Les Macres portoient par devant & par derriére une petite cuiraſſe large de deux ou trois doigts, qui les préſervoit, diſoient ils, de tout accident ; Mais qui ne les pouvoit pas ſeurement garantir des traits que leur lancent les Cythéréennes.
Les Nicomidains marchoient enſuite, chargés de pluſieurs longues chaines dont chacune étoit compoſée de quinze gros anneaux & de Cent cinquante petits. Cette troupe doit ſon Inſtitution á un certain Niquomide qui fut leur premier chef. Ils rendent un espeçe de culte & d’hommage à une Divinité fabuleuſe appellée Remia, mortelle ennemie des Cythéréennes, Et cela, diſent’ils, par ce que par la faveur du Grand Génie Vedi, Elle êut l’addreſſe de conſerver dans ſon entier ſa fleur virginale, & d’ètre en même tems, mere d’un fils qui ſous le nom de Sives, prit naiſſance Contre toutes les regles de la Nature : C’eſt á dire, ſans connôitre de pere, ni legitime ni naturel. C’eſt de cette prétendue pucelle & mere tout á la fois, qu’ils ſe vantent d’avoir reçu les chaines qu’ils portent à leur ceinture.
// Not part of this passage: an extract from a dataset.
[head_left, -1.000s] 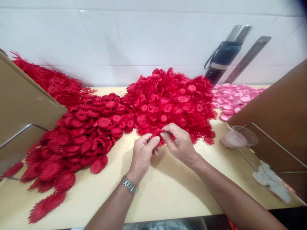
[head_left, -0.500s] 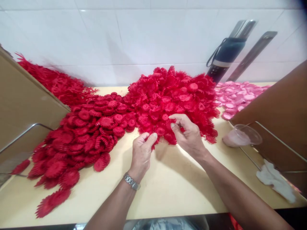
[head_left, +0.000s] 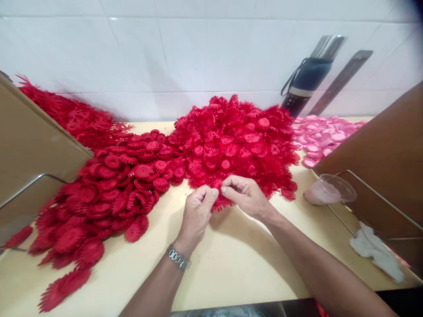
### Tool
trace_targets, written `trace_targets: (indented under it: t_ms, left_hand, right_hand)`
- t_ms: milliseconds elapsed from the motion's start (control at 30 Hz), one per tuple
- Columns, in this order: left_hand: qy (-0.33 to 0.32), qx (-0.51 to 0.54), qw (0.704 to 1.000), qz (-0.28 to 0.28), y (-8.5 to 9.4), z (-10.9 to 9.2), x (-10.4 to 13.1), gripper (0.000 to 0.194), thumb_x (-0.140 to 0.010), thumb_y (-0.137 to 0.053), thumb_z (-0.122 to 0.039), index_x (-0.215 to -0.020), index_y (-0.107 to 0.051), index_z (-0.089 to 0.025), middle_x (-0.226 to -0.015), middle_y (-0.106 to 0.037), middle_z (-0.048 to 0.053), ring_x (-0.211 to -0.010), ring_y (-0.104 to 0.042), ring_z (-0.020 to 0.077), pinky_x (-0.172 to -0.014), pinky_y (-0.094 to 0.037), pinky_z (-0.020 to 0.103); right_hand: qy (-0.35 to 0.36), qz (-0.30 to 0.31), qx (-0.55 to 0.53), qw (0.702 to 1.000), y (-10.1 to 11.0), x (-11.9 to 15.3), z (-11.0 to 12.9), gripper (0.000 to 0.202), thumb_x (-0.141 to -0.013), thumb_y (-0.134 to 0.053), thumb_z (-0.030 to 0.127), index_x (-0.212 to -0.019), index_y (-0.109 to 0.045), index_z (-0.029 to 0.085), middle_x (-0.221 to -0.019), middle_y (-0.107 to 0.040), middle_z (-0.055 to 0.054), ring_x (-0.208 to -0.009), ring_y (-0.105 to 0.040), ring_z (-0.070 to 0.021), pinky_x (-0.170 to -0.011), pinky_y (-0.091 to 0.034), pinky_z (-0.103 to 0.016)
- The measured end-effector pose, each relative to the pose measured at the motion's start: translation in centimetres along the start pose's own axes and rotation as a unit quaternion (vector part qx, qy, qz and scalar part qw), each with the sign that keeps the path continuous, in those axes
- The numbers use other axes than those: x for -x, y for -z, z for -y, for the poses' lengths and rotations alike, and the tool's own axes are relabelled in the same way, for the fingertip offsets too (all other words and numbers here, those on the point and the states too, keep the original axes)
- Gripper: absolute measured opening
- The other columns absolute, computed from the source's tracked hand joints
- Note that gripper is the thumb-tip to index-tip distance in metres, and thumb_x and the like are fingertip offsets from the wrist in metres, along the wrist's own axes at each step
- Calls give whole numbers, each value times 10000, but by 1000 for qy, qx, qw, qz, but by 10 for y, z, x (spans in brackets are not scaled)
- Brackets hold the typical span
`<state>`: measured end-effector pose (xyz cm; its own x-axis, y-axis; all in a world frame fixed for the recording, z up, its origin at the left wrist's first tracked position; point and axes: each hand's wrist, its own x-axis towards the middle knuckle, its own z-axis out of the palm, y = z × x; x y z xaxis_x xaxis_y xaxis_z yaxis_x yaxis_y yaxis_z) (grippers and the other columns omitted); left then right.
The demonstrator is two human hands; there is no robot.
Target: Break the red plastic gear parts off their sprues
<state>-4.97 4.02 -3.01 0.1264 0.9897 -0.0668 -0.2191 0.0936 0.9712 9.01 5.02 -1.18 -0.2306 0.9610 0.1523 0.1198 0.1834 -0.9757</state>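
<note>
My left hand (head_left: 196,213), with a metal watch (head_left: 178,257) on its wrist, pinches a red fringed fabric flower piece (head_left: 221,204) between thumb and finger. Facing it, my right hand (head_left: 249,197) has its thumb and forefinger closed at the same piece; the fingers partly cover it. Just behind both hands rises a heap of red fringed flowers (head_left: 228,145). A second pile, of flatter red scalloped discs (head_left: 109,193), spreads to the left of my left hand, some of them stacked.
Red leaf-like cutouts (head_left: 79,119) lie at the back left, pink discs (head_left: 324,134) at the back right. A dark bottle (head_left: 307,79) leans near the tiled wall. Cardboard panels flank the table (head_left: 238,268). A clear plastic cup (head_left: 327,191) and crumpled white tissue (head_left: 375,251) are at right.
My right hand has come down and left from the heap to meet my left hand at the flower piece. The view has shifted slightly.
</note>
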Motion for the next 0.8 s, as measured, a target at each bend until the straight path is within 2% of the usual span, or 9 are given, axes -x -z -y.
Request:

C’eſt en mémoire de ce don qu’ils ſont obligés d’en compter tous les jours un certain nombre de fois tous les chainons, l’un aprés l’autre, en marmottant entre leurs dents quelques parolles miſtigues á l’honneur de Remia. Le principal avantage qu’ils tirent de ces chaines, eſt d’en lier étroitement ceux dont ils veulent vuider la bourſe.
Les Caginiens formoient un corps des plus conſidérables & des plus redoutés d’entre les Ebugors, Ils n’avoient point de casque en tête comme les autres. mais ils portoient de grands chapeaux á larges âiles rabatuës, á l’ombre des quelles ils enviſageoient obliquement l’ennemi qu’ils avoient á combattre ; Ils avoient tous le col tors & la tête inclinée, figure ſimbolique de leur cœur faux & pétri pour ainſi dire de fourbes & de ruſes ; Jamais ils n’attaquoient leurs adverſaires en façe, mais il ne faiſoit pas bon leur tourner le dos car alors ils pourſuivoient les fuyards avec acharnement & ne leur faiſoient point de quartier, tout leur courage & leur habileté ſe réduiſant á épier & ſaiſir l’inſtant de prendre l’ennemi par derriére, Ces Omines ainſi que les précédens ont auſſi une ſinguliére vénération pour la Déeſſe Remia du moins en apparence.